### Exercise input ###
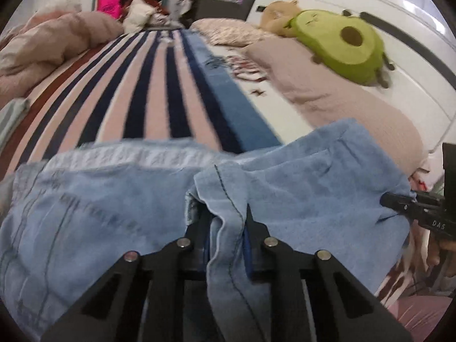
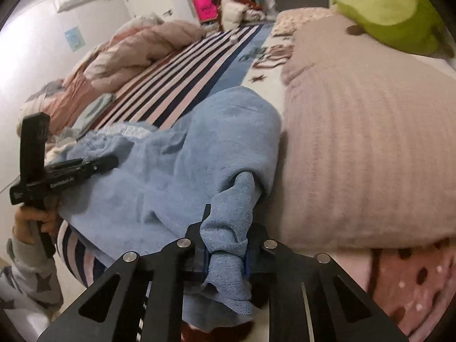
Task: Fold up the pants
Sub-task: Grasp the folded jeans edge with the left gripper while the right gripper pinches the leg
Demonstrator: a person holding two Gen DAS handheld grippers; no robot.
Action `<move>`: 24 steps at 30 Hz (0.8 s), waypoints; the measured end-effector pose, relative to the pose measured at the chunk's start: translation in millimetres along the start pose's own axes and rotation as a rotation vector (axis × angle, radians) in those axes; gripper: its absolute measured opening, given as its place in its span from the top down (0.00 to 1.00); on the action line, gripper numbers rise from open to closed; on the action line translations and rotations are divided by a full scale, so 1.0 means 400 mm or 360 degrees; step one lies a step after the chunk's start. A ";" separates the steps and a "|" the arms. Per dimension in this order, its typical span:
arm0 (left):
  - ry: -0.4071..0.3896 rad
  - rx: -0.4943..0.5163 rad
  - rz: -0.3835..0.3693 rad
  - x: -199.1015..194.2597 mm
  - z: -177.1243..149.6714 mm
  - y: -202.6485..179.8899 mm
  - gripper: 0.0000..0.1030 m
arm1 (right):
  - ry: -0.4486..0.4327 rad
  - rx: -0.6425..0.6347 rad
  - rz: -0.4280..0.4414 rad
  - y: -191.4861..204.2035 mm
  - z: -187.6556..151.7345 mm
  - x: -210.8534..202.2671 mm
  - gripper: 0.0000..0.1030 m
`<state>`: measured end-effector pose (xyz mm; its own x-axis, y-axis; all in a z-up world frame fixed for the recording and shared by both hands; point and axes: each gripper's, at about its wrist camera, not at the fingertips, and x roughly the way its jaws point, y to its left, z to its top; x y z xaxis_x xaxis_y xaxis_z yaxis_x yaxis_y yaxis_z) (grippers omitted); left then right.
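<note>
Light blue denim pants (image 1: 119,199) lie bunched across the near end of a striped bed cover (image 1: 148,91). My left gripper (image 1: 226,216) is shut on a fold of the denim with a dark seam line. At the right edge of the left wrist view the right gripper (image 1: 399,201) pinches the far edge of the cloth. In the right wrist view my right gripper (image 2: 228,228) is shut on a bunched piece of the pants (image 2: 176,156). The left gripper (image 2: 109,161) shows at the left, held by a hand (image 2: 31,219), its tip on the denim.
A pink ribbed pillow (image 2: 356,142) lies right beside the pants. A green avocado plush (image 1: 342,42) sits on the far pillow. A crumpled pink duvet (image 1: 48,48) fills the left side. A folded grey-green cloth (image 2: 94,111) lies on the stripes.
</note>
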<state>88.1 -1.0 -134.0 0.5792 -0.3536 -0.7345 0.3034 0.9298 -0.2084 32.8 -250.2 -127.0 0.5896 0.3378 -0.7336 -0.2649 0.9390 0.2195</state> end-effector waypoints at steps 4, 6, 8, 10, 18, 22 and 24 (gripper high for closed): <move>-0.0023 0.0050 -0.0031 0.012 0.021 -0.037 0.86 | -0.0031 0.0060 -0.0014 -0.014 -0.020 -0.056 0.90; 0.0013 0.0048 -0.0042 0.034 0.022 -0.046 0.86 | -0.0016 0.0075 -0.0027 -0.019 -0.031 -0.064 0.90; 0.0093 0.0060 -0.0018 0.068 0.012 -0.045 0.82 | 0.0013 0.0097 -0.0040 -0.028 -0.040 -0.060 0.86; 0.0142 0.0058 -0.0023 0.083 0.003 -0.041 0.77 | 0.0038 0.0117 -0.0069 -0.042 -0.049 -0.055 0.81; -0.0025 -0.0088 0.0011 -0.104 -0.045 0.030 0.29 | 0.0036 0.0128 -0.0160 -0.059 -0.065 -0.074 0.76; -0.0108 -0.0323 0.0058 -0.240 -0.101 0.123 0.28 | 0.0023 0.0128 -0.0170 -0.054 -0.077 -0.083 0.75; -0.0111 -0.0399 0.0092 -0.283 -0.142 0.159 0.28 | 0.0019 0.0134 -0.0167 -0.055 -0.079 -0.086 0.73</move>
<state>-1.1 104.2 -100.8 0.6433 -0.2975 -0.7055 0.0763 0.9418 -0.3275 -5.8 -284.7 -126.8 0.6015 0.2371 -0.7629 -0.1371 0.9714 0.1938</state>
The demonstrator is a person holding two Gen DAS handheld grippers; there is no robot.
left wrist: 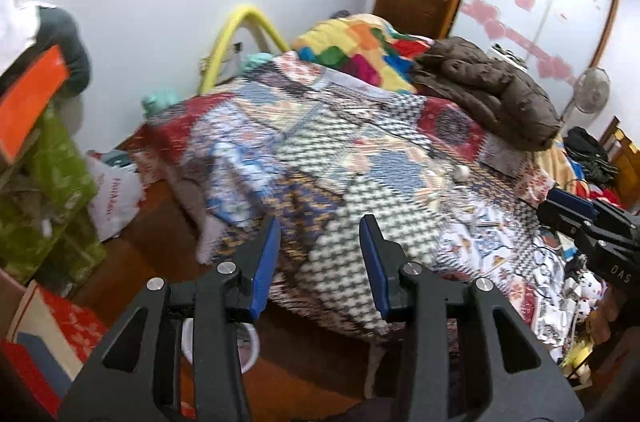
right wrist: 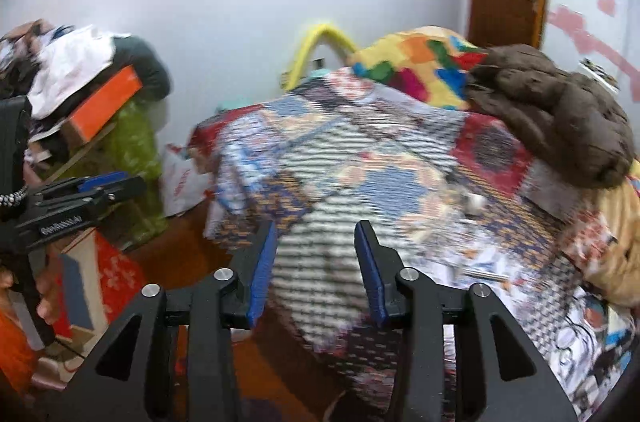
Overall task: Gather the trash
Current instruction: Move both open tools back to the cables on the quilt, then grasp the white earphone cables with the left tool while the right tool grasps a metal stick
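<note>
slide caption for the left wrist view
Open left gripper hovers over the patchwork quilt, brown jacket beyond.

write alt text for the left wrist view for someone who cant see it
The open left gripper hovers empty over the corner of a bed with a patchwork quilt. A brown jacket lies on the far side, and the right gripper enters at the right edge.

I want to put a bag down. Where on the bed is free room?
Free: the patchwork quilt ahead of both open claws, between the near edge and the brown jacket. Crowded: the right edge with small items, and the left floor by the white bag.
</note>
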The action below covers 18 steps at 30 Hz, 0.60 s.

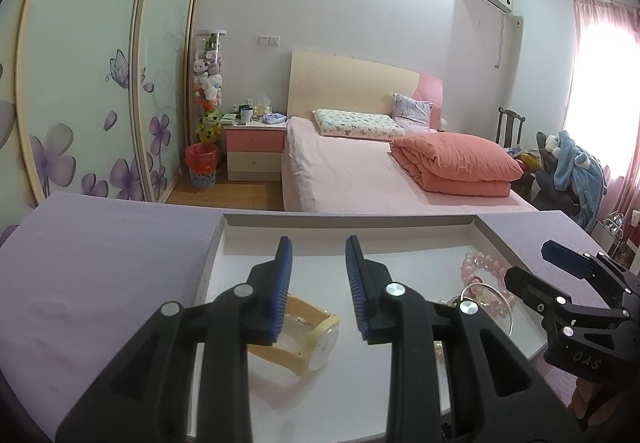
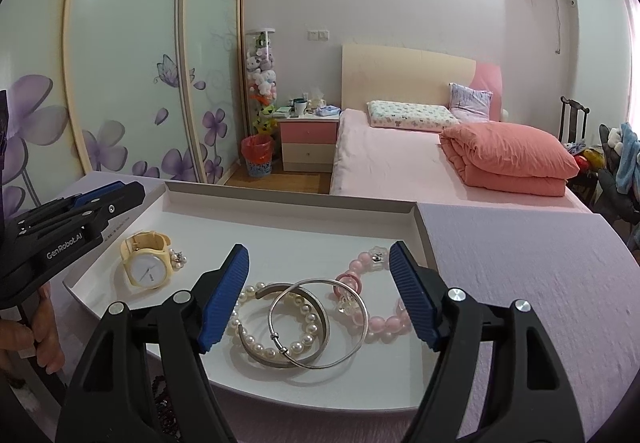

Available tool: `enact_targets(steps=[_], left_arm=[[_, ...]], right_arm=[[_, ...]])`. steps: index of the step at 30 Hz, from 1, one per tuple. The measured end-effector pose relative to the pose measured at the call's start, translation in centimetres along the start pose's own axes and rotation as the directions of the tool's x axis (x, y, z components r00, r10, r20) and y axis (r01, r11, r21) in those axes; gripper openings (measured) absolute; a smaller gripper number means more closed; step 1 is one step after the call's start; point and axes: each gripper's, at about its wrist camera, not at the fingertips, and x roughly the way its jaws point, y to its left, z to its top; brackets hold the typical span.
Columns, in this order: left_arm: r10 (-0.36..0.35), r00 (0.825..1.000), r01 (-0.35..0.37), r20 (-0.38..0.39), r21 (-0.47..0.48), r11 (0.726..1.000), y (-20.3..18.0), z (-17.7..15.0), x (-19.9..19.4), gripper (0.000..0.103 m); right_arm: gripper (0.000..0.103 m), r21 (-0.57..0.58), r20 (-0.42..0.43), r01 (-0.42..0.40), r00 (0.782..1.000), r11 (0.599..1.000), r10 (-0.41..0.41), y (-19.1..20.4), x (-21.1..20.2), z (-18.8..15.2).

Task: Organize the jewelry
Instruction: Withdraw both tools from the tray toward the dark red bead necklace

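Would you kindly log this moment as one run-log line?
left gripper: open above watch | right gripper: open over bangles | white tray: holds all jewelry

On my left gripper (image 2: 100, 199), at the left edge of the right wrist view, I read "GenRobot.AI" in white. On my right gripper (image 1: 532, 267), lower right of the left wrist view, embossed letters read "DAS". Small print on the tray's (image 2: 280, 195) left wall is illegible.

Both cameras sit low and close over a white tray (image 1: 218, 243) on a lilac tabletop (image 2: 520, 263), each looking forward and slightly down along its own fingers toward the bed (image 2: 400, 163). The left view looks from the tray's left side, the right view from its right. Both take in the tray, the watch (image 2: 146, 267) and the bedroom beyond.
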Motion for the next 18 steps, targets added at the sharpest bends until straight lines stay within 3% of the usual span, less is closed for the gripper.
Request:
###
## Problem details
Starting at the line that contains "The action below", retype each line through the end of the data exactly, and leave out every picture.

## Answer to the problem
The action below covers 18 steps at 30 Hz, 0.60 s.


Available tool: `enact_targets(steps=[_], left_arm=[[_, ...]], right_arm=[[_, ...]])`. steps: index of the step at 30 Hz, from 1, one per tuple. The measured end-effector pose relative to the pose measured at the call's start, translation in centimetres along the start pose's own axes and rotation as the directions of the tool's x axis (x, y, z components r00, r10, r20) and y axis (r01, r11, r21) in those axes; gripper openings (measured) absolute; a smaller gripper number means more closed; step 1 is one step after the call's start; point and axes: each gripper's, at about its wrist camera, not at the fingertips, and x roughly the way its jaws point, y to its left, z to its top; brackets hold the typical span.
Columns, in this order: left_arm: r10 (-0.36..0.35), r00 (0.825..1.000), r01 (-0.35..0.37), r20 (-0.38..0.39), r21 (-0.47..0.48), r11 (0.726..1.000), y (-20.3..18.0), z (-17.7..15.0), x (-19.9..19.4), gripper (0.000..0.103 m); right_arm: gripper (0.000..0.103 m), r21 (-0.57..0.58), r20 (-0.42..0.43), r01 (-0.42..0.40), r00 (0.782..1.000), r11 (0.599..1.000), r10 (-0.41..0.41), y (-19.1..20.4), x (-21.1..20.2), z (-18.8..15.2).

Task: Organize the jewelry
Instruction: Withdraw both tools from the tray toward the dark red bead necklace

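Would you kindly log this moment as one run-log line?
left gripper: open above watch | right gripper: open over bangles | white tray: holds all jewelry

On my left gripper (image 2: 100, 199), at the left edge of the right wrist view, I read "GenRobot.AI" in white. On my right gripper (image 1: 532, 267), lower right of the left wrist view, embossed letters read "DAS". Small print on the tray's (image 2: 280, 195) left wall is illegible.

Both cameras sit low and close over a white tray (image 1: 218, 243) on a lilac tabletop (image 2: 520, 263), each looking forward and slightly down along its own fingers toward the bed (image 2: 400, 163). The left view looks from the tray's left side, the right view from its right. Both take in the tray, the watch (image 2: 146, 267) and the bedroom beyond.
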Motion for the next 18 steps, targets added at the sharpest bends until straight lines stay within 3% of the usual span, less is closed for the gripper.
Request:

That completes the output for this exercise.